Required action:
Please write out exactly the line containing "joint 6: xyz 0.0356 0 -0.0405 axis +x" below and every line after it, through the last one, but leave out any pictures.

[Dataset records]
..............................

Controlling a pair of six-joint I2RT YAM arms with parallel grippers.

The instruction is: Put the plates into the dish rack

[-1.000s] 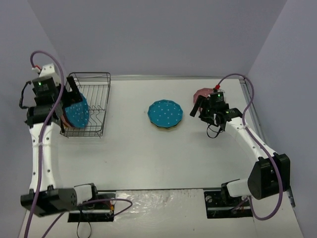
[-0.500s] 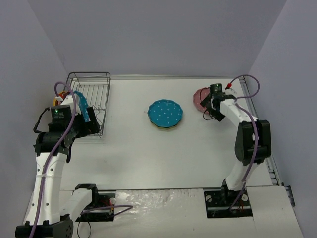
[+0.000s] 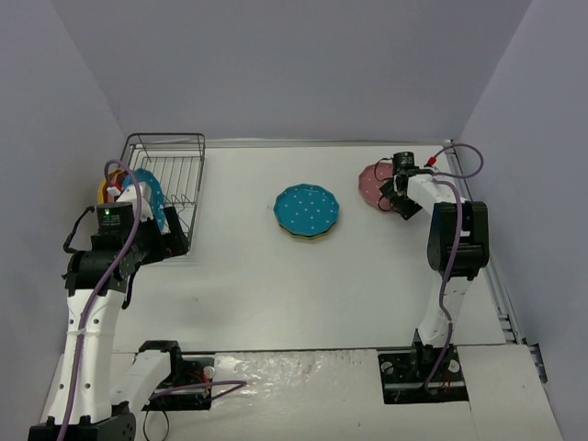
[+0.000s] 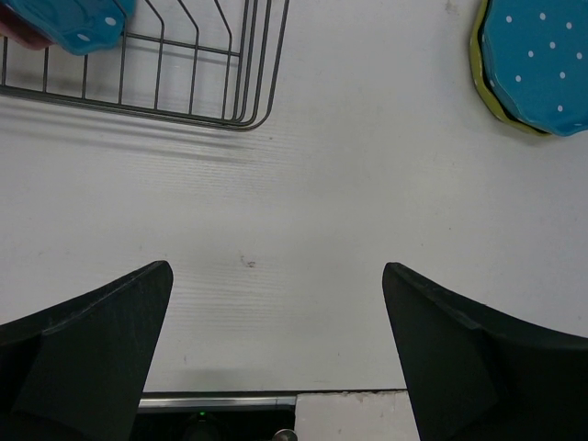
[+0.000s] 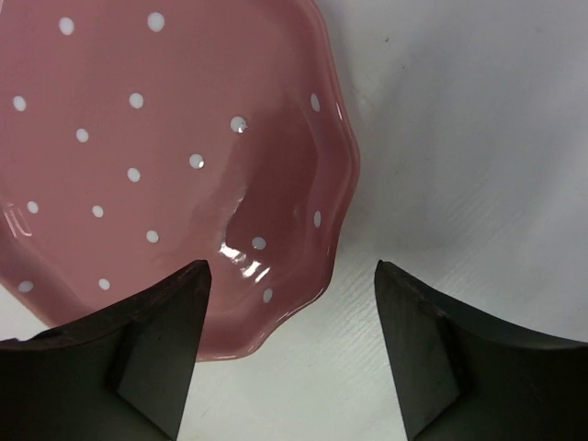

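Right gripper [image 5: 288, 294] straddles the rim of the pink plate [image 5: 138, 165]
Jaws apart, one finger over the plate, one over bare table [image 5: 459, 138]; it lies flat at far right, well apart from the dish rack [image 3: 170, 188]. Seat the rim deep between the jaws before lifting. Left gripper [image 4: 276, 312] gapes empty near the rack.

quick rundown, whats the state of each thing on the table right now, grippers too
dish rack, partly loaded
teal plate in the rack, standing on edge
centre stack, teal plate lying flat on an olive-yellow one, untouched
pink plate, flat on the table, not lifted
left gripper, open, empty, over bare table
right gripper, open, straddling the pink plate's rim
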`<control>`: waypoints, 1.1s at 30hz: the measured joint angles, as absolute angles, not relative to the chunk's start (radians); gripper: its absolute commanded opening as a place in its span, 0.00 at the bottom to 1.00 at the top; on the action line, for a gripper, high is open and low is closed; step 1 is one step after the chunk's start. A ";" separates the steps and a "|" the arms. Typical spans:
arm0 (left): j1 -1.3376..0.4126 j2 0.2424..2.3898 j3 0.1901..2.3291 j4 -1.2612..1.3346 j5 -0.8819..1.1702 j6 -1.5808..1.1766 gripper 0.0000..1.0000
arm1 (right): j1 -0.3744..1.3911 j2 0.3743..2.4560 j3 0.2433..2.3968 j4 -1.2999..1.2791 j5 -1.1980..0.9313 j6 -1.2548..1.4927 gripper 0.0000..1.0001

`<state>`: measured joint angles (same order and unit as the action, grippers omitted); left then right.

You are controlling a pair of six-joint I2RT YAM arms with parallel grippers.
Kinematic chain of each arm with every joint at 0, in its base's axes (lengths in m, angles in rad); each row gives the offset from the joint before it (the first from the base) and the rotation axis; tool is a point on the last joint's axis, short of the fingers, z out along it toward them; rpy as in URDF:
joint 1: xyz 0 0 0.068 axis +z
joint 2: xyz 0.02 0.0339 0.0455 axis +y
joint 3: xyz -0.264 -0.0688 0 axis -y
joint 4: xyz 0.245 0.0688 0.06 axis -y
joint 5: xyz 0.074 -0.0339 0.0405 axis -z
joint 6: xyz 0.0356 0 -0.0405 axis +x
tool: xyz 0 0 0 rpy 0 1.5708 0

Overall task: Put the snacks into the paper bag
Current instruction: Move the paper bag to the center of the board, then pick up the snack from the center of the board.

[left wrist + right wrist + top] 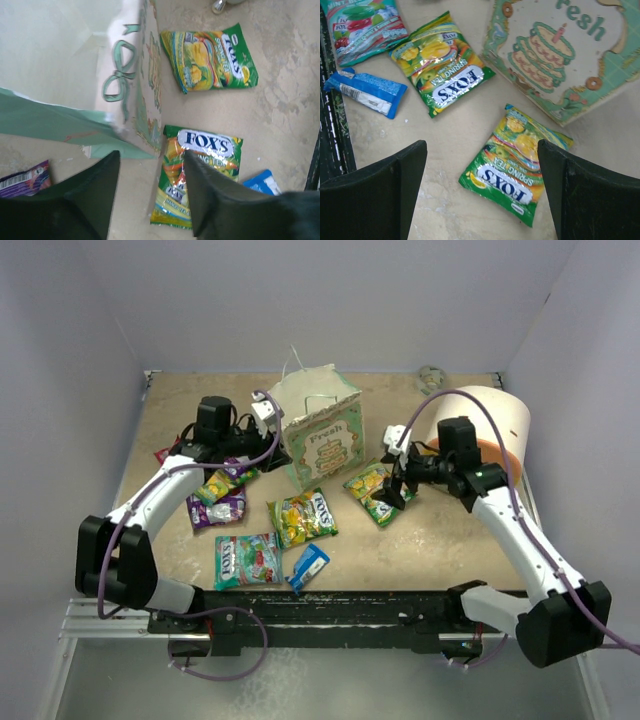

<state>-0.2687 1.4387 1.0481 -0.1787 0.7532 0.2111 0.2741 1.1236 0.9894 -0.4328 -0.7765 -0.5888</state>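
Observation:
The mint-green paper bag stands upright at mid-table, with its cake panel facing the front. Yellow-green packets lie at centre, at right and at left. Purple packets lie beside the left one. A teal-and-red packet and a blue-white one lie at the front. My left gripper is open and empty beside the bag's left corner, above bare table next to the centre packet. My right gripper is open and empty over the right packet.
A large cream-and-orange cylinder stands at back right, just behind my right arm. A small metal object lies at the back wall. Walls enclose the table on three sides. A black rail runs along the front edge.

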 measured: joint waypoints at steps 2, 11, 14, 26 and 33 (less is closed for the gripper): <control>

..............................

Solution:
joint 6: xyz 0.0356 0 -0.0405 axis +x
tool: xyz 0 0 0 rpy 0 1.5708 0

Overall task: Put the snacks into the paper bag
Current instruction: Move the paper bag to the center of the board, then pick up the snack from the center of the board.

[left wrist + right wrist + top] 

<state>-0.2687 1.4387 1.0481 -0.1787 0.7532 0.2111 0.2741 1.1236 0.9894 -0.4328 -0.7765 -0.5888</state>
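Observation:
The mint-green paper bag stands upright at mid-table, with its cake panel facing the front. Yellow-green packets lie at centre, at right and at left. Purple packets lie beside the left one. A teal-and-red packet and a blue-white one lie at the front. My left gripper is open and empty beside the bag's left corner, above bare table next to the centre packet. My right gripper is open and empty over the right packet.
A large cream-and-orange cylinder stands at back right, just behind my right arm. A small metal object lies at the back wall. Walls enclose the table on three sides. A black rail runs along the front edge.
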
 measured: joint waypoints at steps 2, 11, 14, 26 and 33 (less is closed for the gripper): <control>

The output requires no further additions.